Among the lines below, count those that include "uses", and state the count alone.

Stored entries:
== Segment start ==
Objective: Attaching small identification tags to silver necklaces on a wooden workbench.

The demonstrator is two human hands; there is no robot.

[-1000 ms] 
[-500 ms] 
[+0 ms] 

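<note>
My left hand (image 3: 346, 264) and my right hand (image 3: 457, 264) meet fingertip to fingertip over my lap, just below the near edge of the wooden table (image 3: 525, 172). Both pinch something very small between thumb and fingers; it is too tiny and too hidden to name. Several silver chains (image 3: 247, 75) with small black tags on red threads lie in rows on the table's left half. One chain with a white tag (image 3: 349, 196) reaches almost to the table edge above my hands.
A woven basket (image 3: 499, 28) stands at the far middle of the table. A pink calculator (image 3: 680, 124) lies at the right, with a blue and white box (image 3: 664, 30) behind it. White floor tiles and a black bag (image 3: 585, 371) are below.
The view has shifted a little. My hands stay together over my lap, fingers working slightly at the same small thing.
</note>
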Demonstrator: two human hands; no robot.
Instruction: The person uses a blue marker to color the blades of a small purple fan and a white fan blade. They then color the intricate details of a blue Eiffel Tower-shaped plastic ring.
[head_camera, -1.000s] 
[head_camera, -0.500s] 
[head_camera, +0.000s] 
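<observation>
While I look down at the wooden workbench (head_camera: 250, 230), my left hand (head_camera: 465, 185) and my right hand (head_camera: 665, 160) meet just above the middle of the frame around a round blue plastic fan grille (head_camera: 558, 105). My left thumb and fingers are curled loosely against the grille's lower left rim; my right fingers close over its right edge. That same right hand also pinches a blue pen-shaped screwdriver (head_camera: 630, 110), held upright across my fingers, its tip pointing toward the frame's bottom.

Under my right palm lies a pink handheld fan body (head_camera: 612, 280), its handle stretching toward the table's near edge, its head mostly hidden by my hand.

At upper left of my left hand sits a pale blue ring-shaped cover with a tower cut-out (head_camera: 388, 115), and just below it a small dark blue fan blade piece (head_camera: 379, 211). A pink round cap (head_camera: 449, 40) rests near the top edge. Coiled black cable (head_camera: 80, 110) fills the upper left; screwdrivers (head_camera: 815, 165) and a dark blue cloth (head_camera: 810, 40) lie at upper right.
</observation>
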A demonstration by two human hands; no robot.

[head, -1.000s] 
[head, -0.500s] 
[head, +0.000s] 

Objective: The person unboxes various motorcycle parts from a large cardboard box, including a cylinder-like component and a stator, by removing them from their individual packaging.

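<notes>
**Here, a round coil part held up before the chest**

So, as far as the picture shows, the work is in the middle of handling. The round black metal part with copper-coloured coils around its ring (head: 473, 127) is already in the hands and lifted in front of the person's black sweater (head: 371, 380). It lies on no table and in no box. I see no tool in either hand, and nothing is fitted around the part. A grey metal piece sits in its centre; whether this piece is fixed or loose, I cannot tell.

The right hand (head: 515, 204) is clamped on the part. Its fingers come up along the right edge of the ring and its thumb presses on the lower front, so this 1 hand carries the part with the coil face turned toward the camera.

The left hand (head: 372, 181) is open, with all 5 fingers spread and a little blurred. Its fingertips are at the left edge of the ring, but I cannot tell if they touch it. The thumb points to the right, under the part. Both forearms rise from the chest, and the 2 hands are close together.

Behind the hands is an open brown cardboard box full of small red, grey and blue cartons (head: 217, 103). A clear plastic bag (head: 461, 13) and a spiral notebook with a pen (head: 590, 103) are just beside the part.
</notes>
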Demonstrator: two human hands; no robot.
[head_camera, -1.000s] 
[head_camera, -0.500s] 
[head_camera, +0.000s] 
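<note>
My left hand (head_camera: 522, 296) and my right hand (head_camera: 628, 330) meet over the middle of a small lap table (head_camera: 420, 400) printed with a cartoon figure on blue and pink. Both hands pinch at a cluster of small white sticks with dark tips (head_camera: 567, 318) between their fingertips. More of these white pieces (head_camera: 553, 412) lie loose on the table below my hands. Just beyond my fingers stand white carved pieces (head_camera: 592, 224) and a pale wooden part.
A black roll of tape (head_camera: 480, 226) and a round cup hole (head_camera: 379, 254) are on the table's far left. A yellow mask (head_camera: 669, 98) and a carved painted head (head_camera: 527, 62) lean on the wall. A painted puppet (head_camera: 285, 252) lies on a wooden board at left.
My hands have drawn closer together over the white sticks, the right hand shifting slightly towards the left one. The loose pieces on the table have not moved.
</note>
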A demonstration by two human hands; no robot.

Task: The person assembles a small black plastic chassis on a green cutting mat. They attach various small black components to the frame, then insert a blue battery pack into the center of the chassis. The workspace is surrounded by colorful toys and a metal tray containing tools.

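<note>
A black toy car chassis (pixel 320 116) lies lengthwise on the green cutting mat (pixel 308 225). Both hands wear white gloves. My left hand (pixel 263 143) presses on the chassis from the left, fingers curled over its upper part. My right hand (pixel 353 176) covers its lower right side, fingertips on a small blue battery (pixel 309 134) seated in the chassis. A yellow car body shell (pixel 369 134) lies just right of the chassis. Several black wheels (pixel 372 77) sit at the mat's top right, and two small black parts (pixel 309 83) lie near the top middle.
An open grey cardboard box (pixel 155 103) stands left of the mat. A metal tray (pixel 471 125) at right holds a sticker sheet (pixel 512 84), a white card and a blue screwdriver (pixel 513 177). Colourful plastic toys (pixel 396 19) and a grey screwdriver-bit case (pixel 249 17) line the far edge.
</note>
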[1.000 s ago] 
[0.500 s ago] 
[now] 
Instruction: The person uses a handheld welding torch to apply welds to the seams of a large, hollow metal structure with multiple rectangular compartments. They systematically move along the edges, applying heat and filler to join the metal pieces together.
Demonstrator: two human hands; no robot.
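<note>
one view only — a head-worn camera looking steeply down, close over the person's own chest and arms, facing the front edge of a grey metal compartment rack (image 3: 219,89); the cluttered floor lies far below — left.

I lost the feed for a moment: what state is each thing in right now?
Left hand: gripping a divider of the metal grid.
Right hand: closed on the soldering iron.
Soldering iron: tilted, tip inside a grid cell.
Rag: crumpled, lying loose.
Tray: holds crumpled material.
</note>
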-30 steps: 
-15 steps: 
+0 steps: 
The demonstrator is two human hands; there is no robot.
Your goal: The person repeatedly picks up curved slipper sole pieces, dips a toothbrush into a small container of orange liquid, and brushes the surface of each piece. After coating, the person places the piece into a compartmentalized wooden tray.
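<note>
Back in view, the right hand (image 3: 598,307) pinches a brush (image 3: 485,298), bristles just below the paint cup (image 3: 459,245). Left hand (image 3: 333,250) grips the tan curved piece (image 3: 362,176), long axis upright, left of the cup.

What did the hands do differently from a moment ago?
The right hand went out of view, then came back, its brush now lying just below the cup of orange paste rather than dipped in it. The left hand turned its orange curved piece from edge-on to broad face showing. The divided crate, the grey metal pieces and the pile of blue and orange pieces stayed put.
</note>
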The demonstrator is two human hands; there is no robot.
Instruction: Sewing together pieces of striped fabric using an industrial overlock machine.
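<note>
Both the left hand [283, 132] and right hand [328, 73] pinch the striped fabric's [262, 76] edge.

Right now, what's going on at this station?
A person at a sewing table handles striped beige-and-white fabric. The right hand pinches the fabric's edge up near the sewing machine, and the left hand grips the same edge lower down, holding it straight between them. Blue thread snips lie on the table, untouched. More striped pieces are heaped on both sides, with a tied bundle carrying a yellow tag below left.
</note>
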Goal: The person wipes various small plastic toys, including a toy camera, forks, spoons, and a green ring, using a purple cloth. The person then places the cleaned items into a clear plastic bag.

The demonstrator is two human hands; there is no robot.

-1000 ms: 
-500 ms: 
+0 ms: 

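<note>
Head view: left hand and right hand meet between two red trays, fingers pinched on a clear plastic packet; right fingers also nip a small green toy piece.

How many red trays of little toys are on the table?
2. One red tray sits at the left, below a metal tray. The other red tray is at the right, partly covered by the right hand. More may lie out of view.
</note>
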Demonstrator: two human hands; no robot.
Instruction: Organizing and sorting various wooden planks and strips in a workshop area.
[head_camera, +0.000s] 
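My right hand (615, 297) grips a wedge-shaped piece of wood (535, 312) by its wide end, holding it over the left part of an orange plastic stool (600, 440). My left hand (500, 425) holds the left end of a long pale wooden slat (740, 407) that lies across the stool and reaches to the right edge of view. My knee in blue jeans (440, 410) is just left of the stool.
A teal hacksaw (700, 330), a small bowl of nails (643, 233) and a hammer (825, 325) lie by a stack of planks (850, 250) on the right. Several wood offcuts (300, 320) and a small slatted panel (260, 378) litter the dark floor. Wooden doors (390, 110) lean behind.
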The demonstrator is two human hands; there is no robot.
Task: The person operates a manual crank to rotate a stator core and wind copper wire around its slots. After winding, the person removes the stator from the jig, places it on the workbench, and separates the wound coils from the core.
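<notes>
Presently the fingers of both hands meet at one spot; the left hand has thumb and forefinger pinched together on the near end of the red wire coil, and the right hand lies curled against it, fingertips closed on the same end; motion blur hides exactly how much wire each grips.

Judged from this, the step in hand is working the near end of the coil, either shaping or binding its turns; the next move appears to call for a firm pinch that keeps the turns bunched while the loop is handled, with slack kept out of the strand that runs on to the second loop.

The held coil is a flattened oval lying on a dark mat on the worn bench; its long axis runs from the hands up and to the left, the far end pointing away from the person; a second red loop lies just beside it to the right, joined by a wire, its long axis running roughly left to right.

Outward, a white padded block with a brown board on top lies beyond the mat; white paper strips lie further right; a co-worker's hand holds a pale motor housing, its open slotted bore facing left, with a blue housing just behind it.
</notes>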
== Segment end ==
[Output for this task]
2